Children will typically have a sore throat for a week to 10 days following surgery, and they usually feel well enough to resume their normal activities after two weeks, says Dr. Gurpreet Ahuja, an ear, neck and throat specialist and the CHOC Children’s Specialists Division Chief of Otolaryngology.

Children who are otherwise healthy and not obese or underweight typically leave the hospital the same day as their surgery, and most children can return to school a week later, he says.

Dr. Ahuja noted there is a small risk for bleeding after surgery, so children recovering from a tonsillectomy should stay close to home as a precaution. If excessive bleeding occurs, parents should contact their surgeon or physician immediately or take the child to the nearest emergency department.

Here are some tips for parents of children recovering from surgery to remove the tonsils and adenoids:

  • Ensure your child is drinking lots of water and fluids.
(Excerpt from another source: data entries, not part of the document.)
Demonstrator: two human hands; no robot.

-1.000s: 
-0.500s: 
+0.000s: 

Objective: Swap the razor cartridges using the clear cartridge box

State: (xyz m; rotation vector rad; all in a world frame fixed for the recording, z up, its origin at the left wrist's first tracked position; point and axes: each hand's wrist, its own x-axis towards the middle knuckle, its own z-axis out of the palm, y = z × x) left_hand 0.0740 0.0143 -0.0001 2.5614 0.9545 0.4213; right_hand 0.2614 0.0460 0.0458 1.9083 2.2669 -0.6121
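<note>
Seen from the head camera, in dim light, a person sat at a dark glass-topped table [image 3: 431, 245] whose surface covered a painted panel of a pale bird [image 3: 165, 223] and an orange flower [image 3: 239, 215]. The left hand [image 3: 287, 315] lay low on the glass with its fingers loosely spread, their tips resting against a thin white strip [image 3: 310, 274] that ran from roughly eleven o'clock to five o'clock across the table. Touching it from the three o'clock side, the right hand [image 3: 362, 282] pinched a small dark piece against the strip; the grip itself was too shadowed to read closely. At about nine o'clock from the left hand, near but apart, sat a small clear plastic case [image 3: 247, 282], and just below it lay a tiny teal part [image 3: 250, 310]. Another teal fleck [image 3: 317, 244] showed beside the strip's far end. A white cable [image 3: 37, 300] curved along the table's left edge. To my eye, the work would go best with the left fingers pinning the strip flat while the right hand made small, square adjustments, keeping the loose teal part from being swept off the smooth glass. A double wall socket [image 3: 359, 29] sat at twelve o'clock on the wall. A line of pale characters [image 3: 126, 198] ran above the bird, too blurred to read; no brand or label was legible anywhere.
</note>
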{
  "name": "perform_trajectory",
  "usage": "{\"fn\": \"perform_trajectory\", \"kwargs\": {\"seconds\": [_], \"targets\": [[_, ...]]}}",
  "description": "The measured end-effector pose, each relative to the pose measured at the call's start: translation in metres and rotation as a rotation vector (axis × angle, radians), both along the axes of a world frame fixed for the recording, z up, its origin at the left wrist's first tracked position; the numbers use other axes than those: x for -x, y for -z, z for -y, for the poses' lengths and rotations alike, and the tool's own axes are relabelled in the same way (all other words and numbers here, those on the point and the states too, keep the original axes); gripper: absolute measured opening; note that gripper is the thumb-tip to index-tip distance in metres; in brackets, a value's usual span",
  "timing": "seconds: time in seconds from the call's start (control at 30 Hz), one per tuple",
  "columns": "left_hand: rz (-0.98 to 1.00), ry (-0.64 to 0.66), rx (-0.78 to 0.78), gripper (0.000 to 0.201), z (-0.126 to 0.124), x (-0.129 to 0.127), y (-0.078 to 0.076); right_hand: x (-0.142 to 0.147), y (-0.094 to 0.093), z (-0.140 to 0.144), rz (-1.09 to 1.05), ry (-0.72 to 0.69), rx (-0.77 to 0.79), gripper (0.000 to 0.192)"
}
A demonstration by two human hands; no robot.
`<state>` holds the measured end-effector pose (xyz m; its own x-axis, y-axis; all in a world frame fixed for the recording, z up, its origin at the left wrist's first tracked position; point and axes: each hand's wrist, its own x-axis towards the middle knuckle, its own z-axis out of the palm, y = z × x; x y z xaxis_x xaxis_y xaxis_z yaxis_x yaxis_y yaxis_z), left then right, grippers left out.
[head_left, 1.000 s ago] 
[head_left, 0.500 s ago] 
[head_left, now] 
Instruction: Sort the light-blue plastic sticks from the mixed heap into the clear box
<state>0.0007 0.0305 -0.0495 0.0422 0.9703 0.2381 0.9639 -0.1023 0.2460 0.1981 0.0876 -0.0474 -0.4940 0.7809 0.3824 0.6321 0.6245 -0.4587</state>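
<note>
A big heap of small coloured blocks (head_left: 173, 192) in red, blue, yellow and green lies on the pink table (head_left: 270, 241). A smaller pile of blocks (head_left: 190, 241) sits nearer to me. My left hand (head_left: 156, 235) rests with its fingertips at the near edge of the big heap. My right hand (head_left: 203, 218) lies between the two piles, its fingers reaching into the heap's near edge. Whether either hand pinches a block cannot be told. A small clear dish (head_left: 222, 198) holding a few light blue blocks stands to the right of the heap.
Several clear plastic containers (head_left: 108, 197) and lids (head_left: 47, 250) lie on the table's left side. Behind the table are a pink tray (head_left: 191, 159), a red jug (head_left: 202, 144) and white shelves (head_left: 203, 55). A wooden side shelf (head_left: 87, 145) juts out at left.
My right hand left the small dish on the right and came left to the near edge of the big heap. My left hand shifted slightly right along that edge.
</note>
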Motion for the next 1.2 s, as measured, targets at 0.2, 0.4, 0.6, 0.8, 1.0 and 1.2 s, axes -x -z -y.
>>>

Proper hydration is important to help prevent fever, bleeding or infections.
  •  To soothe the throat, have the child drink lots of chilled fluids like water and Gatorade, and eat soft, cold foods after surgery such as Popsicles, smoothies and ice cream.
  •  Have the child eat soft foods that are easy to swallow, such as pasta, rice, noodles, bananas and yogurt.
  • For pain management, patients ages 10 and younger can take over-the-counter pain medications such as ibuprofen and acetaminophen. Children older than 10 tend to have a little more pain and discomfort and may need a prescription pain medication. Contact your physician to ask about prescriptions for pain if needed, and also if you have any questions or concerns about your child’s recovery.